Diagram of the Exploration Upper Stage
|Country of origin||United States|
|Used on||SLS Block 1B|
|Height||not to exceed 18 m (60 ft)|
|Diameter||8.4 m (28 ft)|
|Propellant mass||up to 129,000 kg (285,000 lb)|
|Thrust||440 kN (99,000 lbf)|
The Exploration Upper Stage (EUS) is being developed as a large second stage for Block 1B of the Space Launch System (SLS), succeeding Block 1's Interim Cryogenic Propulsion Stage. It will be powered by four RL10C-3 engines burning liquid oxygen and liquid hydrogen to produce a total of 440 kN (99,000 lbf) thrust.

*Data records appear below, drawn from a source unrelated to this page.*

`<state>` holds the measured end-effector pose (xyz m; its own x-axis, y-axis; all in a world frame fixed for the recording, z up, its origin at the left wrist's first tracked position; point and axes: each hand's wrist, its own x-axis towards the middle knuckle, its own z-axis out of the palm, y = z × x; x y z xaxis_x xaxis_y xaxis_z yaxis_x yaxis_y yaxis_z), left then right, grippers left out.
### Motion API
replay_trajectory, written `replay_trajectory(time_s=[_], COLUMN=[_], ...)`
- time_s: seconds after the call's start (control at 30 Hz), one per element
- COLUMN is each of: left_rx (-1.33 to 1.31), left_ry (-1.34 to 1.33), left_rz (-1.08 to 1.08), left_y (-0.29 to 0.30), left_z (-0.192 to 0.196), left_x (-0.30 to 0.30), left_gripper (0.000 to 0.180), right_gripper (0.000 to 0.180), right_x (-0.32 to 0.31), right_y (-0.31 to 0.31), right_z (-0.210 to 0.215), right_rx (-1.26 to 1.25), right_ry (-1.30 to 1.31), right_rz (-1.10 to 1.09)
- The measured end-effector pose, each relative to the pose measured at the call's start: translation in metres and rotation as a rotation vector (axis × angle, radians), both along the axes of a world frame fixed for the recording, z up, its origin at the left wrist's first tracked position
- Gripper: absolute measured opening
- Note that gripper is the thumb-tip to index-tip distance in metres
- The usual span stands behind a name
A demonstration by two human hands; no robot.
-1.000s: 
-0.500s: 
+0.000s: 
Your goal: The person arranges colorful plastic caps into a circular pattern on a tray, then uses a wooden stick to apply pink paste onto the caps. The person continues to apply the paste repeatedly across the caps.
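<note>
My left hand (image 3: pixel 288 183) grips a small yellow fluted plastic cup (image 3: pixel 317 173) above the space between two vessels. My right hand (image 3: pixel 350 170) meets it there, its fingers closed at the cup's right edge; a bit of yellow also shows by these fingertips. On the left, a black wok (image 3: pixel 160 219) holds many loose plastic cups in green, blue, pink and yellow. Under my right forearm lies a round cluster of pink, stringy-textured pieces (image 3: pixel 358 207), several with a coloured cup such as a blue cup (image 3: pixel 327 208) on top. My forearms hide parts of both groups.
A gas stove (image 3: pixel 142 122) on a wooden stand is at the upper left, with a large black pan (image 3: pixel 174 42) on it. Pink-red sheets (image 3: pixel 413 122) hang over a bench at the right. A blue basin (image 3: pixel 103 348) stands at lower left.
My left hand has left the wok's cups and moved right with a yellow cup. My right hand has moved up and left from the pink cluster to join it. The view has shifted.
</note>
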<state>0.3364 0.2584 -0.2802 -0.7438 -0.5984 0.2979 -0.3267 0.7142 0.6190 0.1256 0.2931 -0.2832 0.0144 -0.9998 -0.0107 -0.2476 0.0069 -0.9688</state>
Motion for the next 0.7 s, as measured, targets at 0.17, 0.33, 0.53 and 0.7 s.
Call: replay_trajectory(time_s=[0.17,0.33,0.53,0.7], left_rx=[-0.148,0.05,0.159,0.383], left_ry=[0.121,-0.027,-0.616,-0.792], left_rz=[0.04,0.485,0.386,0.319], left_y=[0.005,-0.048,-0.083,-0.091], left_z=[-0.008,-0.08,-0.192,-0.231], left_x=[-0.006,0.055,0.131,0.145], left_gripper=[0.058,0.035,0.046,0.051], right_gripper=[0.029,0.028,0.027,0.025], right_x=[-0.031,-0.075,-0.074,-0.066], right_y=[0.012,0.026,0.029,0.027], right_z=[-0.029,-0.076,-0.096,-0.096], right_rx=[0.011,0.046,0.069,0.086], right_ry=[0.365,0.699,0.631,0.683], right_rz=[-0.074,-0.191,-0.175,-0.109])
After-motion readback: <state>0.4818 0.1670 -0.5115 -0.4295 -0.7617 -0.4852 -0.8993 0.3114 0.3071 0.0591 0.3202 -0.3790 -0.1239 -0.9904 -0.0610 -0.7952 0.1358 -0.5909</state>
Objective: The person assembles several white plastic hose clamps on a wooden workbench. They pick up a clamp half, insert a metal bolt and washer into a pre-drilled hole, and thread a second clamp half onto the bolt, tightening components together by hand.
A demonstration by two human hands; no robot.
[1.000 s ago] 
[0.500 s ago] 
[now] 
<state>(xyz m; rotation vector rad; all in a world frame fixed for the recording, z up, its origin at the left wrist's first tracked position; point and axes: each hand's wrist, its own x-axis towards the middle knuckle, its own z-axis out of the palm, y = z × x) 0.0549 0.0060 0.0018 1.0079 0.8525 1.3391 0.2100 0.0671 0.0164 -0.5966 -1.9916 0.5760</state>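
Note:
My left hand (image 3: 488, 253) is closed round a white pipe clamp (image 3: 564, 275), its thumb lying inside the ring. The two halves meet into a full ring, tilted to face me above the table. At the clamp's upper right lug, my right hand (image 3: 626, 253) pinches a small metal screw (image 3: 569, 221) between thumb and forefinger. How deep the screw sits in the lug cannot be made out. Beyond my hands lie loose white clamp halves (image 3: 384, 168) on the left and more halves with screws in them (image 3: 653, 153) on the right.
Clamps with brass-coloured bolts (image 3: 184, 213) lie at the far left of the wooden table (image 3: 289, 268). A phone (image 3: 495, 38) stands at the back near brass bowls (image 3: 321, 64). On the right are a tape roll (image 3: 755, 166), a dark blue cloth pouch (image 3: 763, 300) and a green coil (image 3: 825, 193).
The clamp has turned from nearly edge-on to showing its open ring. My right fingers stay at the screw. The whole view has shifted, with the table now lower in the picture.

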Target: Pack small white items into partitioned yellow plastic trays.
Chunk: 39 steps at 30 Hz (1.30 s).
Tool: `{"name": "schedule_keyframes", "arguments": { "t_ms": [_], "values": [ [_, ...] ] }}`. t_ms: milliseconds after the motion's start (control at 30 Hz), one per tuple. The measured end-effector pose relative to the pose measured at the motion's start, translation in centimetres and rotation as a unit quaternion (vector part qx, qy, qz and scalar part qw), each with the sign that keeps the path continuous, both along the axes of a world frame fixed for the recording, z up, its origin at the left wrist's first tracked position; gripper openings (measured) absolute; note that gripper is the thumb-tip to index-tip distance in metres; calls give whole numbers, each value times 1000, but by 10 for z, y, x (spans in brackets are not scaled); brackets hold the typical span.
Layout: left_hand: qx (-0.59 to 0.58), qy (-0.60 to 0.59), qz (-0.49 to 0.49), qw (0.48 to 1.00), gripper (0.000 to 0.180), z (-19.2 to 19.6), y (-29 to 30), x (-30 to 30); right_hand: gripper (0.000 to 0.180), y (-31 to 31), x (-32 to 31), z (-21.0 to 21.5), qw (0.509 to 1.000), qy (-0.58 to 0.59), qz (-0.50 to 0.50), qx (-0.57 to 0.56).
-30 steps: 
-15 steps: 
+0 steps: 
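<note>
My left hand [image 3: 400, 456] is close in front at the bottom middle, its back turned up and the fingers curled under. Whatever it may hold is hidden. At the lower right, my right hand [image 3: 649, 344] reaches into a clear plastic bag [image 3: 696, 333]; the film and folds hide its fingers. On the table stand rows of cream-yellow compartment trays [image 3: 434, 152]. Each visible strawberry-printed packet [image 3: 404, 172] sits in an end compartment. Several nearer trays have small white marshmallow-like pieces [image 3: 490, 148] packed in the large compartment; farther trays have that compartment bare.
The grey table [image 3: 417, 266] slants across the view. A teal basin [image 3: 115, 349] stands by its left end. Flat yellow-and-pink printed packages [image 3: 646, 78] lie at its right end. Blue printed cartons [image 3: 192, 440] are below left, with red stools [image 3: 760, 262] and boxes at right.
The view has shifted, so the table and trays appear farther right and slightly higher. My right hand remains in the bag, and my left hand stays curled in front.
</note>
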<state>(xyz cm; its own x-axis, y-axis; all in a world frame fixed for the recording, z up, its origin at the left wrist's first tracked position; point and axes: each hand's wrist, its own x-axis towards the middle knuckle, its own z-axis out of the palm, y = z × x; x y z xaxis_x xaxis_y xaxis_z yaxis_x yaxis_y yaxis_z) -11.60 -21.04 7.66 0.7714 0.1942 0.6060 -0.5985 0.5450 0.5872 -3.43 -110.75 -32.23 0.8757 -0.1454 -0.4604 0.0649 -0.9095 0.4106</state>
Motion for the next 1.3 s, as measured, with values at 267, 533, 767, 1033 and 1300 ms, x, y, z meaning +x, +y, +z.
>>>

As of February 2015[update], the SLS Block 1B will provide thrust of 105 metric tons (231,000 lb). The EUS is expected to first fly on Artemis IV.
The Block 1 configuration of SLS will have a core stage powered by four RS-25 engines, two Space Shuttle-derived five-segment solid rocket boosters, and an Interim Cryogenic Propulsion Stage upper stage.
NASA will develop the EUS to increase SLS performance beyond Block 1 specifications. The improved upper stage was originally named the Dual Use Upper Stage (DUUS, pronounced "duce") but was later renamed the Exploration Upper Stage (EUS) due to DUUS sounding like a profanity in Japanese.
In 2014, NASA announced that it would proceed with development of Block 1B with the EUS, and would use it on EM-2. In April 2016, it was reported that NASA has chosen to use a design based on four RL10-C3 engines for the EUS, and in October 2016 NASA confirmed they had ordered 10 of the engines.
By February 2020 the development contract for EUS had been delayed and NASA was planning to use ICPS for the first three launches of SLS.
The EUS is to complete the SLS's ascent phase and then re-ignite to send its payload to destinations beyond low Earth orbit. This is a similar function to the S-IVB stage of the old Saturn V rocket, but the S-IV is comparable in also incorporating a cluster of RL-10 engines. The four RL10 engines on the EUS will produce slightly more thrust than the six RL10 engines of the S-IV.